Try it:
Would you copy the material below word for word, beginning with its first line and ending with the line that contains "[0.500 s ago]"?

Exercise inputs:
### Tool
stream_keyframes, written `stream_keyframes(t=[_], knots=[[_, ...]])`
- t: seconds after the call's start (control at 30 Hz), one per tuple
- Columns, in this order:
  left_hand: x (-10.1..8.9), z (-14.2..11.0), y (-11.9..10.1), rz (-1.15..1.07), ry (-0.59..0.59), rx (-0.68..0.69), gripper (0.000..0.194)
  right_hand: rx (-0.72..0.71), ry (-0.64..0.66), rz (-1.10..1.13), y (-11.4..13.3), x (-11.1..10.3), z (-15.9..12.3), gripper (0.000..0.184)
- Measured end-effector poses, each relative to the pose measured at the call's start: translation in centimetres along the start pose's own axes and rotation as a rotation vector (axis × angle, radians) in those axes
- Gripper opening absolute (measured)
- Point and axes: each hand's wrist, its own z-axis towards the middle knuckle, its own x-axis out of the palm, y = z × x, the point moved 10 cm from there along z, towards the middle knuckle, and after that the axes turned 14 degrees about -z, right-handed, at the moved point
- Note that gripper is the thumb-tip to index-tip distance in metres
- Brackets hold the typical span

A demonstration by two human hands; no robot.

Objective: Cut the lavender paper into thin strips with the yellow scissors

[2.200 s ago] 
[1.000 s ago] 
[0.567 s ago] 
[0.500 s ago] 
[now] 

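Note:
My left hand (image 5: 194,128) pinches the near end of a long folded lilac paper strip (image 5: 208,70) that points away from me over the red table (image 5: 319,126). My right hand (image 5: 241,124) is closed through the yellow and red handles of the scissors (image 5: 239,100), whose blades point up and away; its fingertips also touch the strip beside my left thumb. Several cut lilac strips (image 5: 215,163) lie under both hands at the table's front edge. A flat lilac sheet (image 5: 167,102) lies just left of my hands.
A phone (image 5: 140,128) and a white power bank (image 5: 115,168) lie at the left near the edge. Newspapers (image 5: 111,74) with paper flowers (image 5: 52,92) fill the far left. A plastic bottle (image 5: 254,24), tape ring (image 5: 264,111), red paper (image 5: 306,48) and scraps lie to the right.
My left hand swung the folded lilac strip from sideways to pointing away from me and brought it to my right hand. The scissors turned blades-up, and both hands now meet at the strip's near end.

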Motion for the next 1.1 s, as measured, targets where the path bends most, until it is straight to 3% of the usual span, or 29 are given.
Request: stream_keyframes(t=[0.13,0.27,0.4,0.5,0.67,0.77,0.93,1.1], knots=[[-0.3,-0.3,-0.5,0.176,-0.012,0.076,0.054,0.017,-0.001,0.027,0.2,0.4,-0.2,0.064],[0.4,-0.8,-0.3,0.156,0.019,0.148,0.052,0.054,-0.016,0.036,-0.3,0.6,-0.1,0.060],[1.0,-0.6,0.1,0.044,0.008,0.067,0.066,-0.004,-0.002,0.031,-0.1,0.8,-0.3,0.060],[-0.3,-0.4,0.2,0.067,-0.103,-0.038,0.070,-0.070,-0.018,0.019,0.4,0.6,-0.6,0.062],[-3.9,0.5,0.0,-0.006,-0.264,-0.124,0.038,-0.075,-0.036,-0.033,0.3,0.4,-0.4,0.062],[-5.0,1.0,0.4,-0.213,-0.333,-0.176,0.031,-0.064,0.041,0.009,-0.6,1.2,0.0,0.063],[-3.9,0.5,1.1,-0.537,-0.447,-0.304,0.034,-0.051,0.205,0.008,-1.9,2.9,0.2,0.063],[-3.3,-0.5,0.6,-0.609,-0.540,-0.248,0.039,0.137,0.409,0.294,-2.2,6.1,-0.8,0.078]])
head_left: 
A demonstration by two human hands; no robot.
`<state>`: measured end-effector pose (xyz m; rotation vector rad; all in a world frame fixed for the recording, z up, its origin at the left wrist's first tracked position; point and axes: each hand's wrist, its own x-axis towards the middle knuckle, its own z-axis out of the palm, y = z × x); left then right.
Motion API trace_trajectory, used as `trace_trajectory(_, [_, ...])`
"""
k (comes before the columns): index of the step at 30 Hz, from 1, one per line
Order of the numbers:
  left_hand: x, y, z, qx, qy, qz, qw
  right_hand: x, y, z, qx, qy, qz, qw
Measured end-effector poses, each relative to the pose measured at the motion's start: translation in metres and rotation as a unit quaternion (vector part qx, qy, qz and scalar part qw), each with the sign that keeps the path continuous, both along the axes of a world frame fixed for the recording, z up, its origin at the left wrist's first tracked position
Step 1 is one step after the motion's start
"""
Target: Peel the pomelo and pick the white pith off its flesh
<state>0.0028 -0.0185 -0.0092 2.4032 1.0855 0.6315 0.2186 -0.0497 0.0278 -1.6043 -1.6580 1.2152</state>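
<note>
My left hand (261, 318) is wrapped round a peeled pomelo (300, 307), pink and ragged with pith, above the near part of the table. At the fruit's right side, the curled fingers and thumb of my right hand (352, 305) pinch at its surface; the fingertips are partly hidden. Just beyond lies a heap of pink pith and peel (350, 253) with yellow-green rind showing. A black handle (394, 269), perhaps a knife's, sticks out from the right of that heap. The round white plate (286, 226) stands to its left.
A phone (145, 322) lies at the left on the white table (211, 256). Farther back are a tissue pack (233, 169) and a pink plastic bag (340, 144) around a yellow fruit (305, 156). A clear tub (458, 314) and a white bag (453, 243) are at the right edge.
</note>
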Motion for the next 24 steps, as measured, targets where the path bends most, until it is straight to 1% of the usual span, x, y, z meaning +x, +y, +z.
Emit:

Written response:
### Tool
stream_keyframes, written `stream_keyframes(t=[_], knots=[[_, ...]])`
- t: seconds after the call's start (control at 30 Hz), one per tuple
- Columns, in this order:
  left_hand: x (-10.1..8.9), z (-14.2..11.0), y (-11.9..10.1), rz (-1.15..1.07), ry (-0.59..0.59), rx (-0.68..0.69), gripper (0.000..0.194)
  right_hand: rx (-0.72..0.71), ry (-0.64..0.66), rz (-1.10..1.13), y (-11.4..13.3), x (-11.1..10.3), z (-15.9..12.3), gripper (0.000..0.184)
- Measured end-effector poses, each relative to the pose measured at the call's start: translation in centimetres along the start pose's own axes and rotation as a rotation vector (axis × angle, radians) in those axes
- Gripper opening absolute (measured)
- Point and axes: each hand's wrist, its own z-axis towards the middle knuckle, its own x-axis out of the palm, y = z × x, the point moved 10 cm from there along z, towards the middle knuckle, and after that the axes turned 14 degrees about -z, right-handed, at the moved point
- Note that gripper is the thumb-tip to index-tip distance in metres
- Brackets hold the typical span

A demonstration by two human hands; no robot.

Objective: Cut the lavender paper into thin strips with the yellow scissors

[2.200 s ago] 
[1.000 s ago] 
[0.567 s ago] 
[0.500 s ago] 

This response is now finished.